E aí temos pérolas roqueiras como “Runnin’ With the Devil”, que abre o álbum com hard rock intenso e delicioso iniciado por um buzinaço. E o quer dizer da fantástica “Ain’t Talkin’ “Bout Love”, um rock veloz e furioso, mas com um groove inexplicável. 

Estão lá “Eruption”, a peça instrumental que se tornou a obsessão de todos os guitarristas roqueiros do mundo, a pesada “Ice Cream Man” e a sarcástica e sacana “Jamie’s Cryin”‘. 

Tem também os hits certeiros como “Little Dreamer” e “I’m the One”, e a peça que catapultou a banda para o sucesso imediato, a versão incendiária e deslumbrante de um megassucesso mundial, “You Really Got Me”, clássico dos Kinks.
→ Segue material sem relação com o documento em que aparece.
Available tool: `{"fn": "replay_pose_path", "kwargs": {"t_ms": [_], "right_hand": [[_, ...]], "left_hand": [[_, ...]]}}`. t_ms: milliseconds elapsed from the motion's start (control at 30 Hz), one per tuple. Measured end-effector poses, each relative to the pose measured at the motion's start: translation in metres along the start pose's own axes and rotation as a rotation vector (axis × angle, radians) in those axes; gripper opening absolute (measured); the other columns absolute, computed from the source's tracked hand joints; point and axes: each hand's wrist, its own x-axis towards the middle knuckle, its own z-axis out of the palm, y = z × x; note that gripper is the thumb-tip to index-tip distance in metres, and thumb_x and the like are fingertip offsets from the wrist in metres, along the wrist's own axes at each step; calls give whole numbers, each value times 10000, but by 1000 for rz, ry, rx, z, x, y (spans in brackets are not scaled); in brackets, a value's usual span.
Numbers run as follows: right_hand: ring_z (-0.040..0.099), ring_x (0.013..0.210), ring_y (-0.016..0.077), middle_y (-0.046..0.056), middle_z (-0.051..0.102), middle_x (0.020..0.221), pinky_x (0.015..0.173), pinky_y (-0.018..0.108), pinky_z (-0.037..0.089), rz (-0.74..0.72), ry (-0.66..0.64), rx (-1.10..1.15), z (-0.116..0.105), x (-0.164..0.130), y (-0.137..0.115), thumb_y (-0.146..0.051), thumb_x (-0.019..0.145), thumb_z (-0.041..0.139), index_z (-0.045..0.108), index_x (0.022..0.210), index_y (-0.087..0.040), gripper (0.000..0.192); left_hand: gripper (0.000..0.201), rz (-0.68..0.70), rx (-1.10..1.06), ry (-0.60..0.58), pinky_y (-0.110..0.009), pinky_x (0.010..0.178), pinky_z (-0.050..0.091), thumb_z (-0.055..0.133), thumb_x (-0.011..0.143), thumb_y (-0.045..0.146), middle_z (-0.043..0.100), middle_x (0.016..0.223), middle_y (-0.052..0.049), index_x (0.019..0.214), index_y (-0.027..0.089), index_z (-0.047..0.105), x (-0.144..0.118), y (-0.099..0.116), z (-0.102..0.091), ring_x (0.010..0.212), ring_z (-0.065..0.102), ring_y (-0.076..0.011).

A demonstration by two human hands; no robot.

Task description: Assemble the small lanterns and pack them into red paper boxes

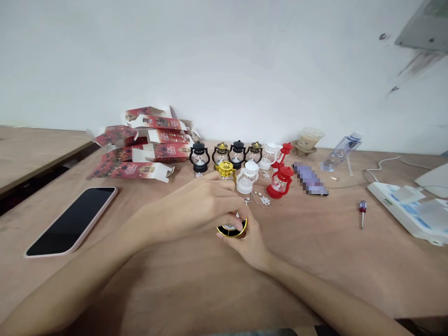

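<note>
Both hands met over the middle of the wooden tabletop [350, 261]. The left hand [199, 203] lay across the top, its fingers curled down and pinching a small round black-and-gold lantern base [232, 228], which sat at or just above the tabletop; much of the piece was hidden, so it may have been a cap rather than a base. The right hand [250, 242] cupped the same piece from below and behind, fingers closed against its rim.

Just beyond the hands stood a cluster of miniature lanterns: a gold lantern [226, 170] nearest the left knuckles, a white lantern [247, 178] beside it, and a red lantern [280, 183] further right. Behind them ran a row including a black lantern [199, 157]. Small metal contact pieces [261, 198] lay loose between the hands and the red lantern.

To the left, a pile of opened red cartons [140, 147] rested near the wall, and a phone [72, 221] with a pink case lay face up, well apart from the hands. To the right lay a small screwdriver [362, 211] and a white power strip [408, 210].
</note>
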Motion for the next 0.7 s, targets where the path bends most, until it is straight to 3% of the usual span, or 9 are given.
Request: {"fn": "replay_pose_path", "kwargs": {"t_ms": [233, 467, 700], "right_hand": [[597, 852, 163, -3, 621, 937, 775, 290, 497, 25, 31, -24, -1, -1, 2, -257, 673, 726, 488, 1030, -224, 430], [596, 870, 170, 10, 618, 962, 802, 313, 502, 18, 39, -35, -3, -2, 1, -229, 693, 701, 478, 1052, -227, 423], [609, 885, 176, 18, 624, 996, 810, 322, 510, 39, 46, -5, -2, -3, 2, -250, 686, 725, 476, 1058, -235, 449]], "left_hand": [[189, -4, 164, -95, -279, 707, 293, 514, 915, 246, 661, 819, 16, 769, 191, 620, -1, -11, 19, 780, 547, -135], [245, -42, 251, -60, -294, 659, 277, 505, 918, 294, 659, 770, 8, 736, 187, 631, 1, -13, 20, 714, 538, -143], [181, -67, 126, -171, -274, 733, 335, 588, 869, 318, 664, 776, 21, 743, 204, 651, -2, -12, 14, 793, 579, -148]]}}
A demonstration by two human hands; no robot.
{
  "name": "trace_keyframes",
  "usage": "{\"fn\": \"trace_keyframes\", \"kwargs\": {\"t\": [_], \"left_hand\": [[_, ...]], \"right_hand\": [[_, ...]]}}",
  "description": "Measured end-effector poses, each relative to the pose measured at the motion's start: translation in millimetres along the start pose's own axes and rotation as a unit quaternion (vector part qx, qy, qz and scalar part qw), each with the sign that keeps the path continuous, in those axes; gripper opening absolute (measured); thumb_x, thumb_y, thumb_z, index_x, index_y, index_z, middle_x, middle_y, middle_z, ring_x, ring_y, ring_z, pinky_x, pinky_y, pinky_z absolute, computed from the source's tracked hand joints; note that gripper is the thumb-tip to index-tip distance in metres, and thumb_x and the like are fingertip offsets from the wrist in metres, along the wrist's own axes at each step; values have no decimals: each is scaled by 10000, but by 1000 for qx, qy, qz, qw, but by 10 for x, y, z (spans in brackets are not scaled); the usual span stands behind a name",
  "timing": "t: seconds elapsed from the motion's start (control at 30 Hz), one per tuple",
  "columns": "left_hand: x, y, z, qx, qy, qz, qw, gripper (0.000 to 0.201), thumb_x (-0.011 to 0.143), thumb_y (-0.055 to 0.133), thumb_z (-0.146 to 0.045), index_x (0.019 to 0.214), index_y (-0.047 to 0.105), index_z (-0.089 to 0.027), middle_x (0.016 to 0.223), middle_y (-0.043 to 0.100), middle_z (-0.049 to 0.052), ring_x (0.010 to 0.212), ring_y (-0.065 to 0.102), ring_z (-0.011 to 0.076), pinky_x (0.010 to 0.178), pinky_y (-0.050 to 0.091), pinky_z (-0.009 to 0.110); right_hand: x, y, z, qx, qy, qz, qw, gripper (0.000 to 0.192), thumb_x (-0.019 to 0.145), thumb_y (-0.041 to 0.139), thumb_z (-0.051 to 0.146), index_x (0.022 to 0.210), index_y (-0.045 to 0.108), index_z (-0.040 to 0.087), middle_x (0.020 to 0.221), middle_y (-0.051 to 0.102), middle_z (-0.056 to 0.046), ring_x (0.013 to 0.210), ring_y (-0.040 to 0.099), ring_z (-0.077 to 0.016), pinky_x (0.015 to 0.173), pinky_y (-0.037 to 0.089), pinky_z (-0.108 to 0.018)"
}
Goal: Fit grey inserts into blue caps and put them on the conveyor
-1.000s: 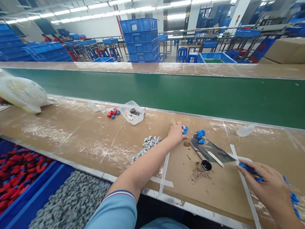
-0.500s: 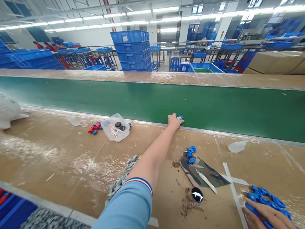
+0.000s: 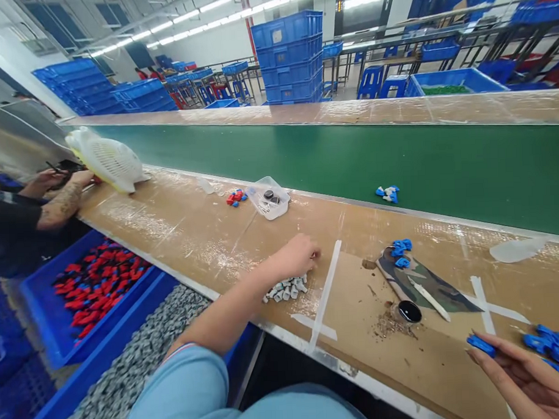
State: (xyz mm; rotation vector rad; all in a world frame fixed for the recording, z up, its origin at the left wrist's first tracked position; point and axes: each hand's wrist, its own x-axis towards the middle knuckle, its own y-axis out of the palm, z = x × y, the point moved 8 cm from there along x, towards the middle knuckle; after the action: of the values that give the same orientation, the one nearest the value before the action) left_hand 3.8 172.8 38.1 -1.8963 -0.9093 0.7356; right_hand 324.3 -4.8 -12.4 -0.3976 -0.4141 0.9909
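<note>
My left hand (image 3: 302, 256) is just above a small pile of grey-white pieces (image 3: 288, 288) on the brown table. Its fingers curl downward and look closed; whatever may be in them is hidden. At the right, my right hand (image 3: 528, 372) pinches a small blue plastic piece (image 3: 481, 345) between thumb and fingertips. Beside that hand lies a heap of similar blue pieces (image 3: 552, 343). Blue-and-white pieces (image 3: 388, 194) rest on the near edge of the green belt (image 3: 259, 152). Several blue pieces (image 3: 401, 249) sit on a camouflage cloth (image 3: 429, 284), next to a pale pen-like tool (image 3: 428, 298).
A small pot of dark liquid (image 3: 410, 312) stands on the taped cardboard. Further left are a clear tray (image 3: 272, 203), red-and-blue pieces (image 3: 236, 197) and a white fan (image 3: 110, 157). Bins of grey (image 3: 142, 349) and red parts (image 3: 98, 283) flank the table. A co-worker's arm (image 3: 62, 205) shows.
My left hand has come back from the belt to the grey-white pile, leaving blue-and-white pieces on the belt. My right hand has lifted a blue piece from the heap. The view has swung left.
</note>
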Motion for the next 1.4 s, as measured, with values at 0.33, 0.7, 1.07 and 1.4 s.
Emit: {"fn": "trace_keyframes", "kwargs": {"t": [0.33, 0.7, 1.07, 1.4], "left_hand": [[-659, 516, -5, 122, -6, -11, 992, 232, 800, 420, -4, 764, 594, -154, 846, 598, 99, 870, 525, 236, 777, 433, 347], [-635, 900, -386, -464, 63, -104, 877, 96, 782, 589, -204, 852, 638, -160, 836, 590, 46, 755, 568, 138, 688, 499, 256], [-517, 1338, -638, -592, -7, -54, 804, 195, 755, 667, -316, 887, 722, -183, 981, 619, 79, 863, 636, 172, 814, 536, 319], [-481, 1347, -652, -573, -35, -68, 816, 181, 747, 660, -268, 873, 740, -165, 910, 732, 83, 863, 668, 204, 809, 535, 312]], "right_hand": [[-82, 172, 386, 48, 14, 46, 998, 337, 591, 735, 474, 834, 697, 243, 771, 717, -35, 676, 684, -219, 634, 608, -314], [-25, 369, 534, -82, -114, 76, 987, 287, 785, 620, 406, 987, 706, 222, 814, 726, -32, 695, 672, -177, 646, 564, -293], [-62, 500, 902, -196, -337, 67, 918, 200, 868, 569, 257, 1028, 688, 254, 869, 726, -14, 778, 645, -182, 703, 513, -324], [-29, 500, 922, -175, -323, 75, 927, 191, 858, 570, 286, 980, 715, 268, 865, 731, -19, 771, 649, -194, 711, 505, -350]]}}
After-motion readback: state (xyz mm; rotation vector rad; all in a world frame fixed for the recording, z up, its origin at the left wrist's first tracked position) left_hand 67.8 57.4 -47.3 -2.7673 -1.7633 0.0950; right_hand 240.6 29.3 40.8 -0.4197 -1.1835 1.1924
É nessa faixa que a bateria demolidora de Alex Van Halen e o baixo propulsor de Michael Anthony praticamente definem o som da banda, construindo uma bela parede sonora para as aventuras orbitais de Eddie. 

O disco de estreia do quarteto não apenas salvou o heavy metal, como diz Renoff, como também elevou muito os padrões de produção e os patamares instrumentais da guitarra. Demorou, mas a banda de quintais californiana mudou o mundo da música.